Wenn ich heute, drei Monate nach der OP, nackt am Spiegel vorbeilaufe, denke ich mir anstatt dessen: „geile Titten, Süße!”—etwas, das ich vorher noch nie empfunden habe. Meine Körperproportionen ergeben endlich Sinn. Die Narben in meiner Brustfalte passen perfekt zu den Dehnungsstreifen an meinem Arsch. Meine Brust sieht endlich aus, als würde sie zu mir gehören. Ich fühle mich frei. Natürlich hätte ich mich darüber gefreut, wenn mein Naturbusen sich für mich nicht wie ein Fremdkörper angefühlt hätte. Wenn das Leben ein Wunschkonzert wäre, hätte ich meinen Oberlippen-Bart aber auch gegen vollere Augenbrauen getauscht. Das geht nicht allen Feministinnen so. Und das ist perfectly fine. Frau zu sein, schön zu sein, bedeutet authentisch zu sein. Egal in welcher Kleidergröße, egal ob mit Achselhaaren oder Brustimplantaten. Ich für meinen Teil werde meine BHs nicht verbrennen und darauf verzichten, meinen Körper nach meinen Vorstellungen zu optimieren, nur um ein paar sexistischen Bastarden eins auszuwischen.
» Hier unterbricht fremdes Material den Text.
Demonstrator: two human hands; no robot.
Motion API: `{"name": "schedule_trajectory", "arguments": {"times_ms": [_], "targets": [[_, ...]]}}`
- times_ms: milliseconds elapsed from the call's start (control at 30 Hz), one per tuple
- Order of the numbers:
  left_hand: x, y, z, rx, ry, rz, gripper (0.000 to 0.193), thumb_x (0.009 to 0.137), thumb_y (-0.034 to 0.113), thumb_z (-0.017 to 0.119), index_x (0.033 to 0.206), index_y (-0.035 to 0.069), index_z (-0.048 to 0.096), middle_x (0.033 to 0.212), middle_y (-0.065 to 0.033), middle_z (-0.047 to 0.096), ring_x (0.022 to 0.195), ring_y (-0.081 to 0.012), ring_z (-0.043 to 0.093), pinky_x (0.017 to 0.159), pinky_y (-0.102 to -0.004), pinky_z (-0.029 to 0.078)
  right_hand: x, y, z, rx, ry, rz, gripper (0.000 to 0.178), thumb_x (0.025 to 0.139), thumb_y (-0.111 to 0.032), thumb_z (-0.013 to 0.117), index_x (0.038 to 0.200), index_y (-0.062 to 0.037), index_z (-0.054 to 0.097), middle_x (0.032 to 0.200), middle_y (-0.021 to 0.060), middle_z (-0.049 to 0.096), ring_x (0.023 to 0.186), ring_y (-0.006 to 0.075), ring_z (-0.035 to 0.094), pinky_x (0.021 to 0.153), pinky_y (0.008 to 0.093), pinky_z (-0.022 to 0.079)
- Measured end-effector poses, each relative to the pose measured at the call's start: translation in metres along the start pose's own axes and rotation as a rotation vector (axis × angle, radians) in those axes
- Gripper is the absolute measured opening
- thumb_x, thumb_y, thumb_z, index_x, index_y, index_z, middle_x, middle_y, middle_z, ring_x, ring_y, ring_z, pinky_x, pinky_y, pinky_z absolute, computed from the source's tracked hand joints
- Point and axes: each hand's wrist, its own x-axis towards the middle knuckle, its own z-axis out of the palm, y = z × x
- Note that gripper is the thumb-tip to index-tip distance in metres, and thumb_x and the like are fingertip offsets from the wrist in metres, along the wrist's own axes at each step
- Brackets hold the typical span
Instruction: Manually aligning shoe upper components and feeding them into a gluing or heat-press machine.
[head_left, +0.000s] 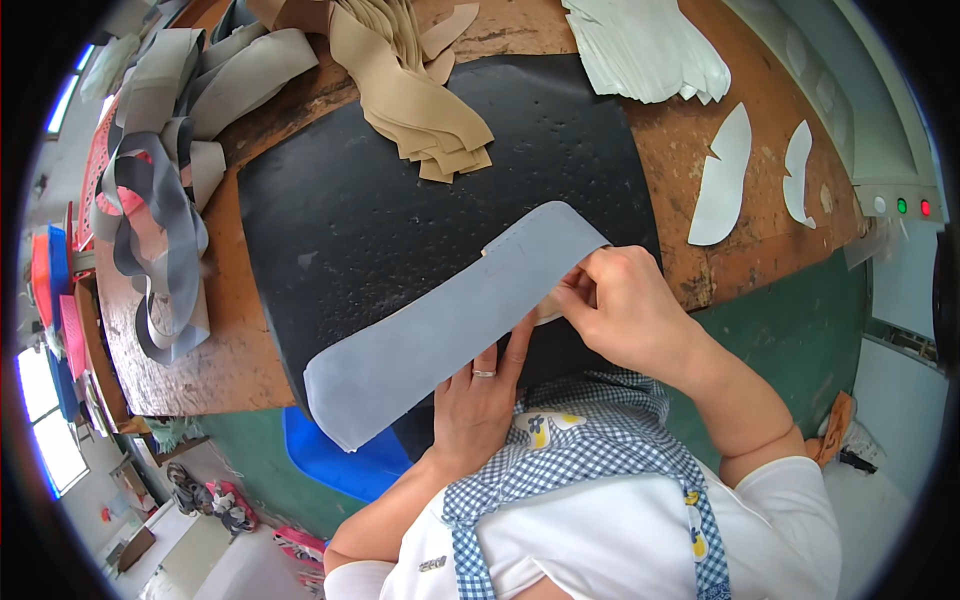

Wenn unsere Gesellschaft darauf aufbaut, dass jeder seine Identität frei entfalten darf, wenn zu einer neuen Haarfarbe, einem Tattoo genauso gratuliert wird, wie zu einer Brustreduktion oder der Geschlechtsumwandlung von Bruce Jenner, wenn wir uns einig sind, dass unsere Natur nicht unser Schicksal ist und Frauen alles sein können, was sie wollen—ob karriere-orientiert oder Mutter oder beides—, dass sie ihrer eigenen persönlichen Entscheidungen mündig sind, dann ist es mir erlaubt, Schminke und die Farbe Rosa genauso sehr zu lieben wie meine gemachten Titten. Zu behaupten, ich würde nicht genau so sehr für die Gleichstellung der Frau brennen, in mir würde sich bei Alltags-Sexismus nicht alles drehen und wenden, nur weil mein persönliches Idealbild sich mit dem gesellschaftlichen Schönheitsideal überschneidet, sagt leider mehr darüber aus, was du für eine Feministin oder ein Feminist bist, als es das über mich tut. Oder um es mit Kim Kardashians Worten zu sagen: „I am a mother. I am a wife, a sister, a daughter, an entrepreneur and I am allowed to be sexy.”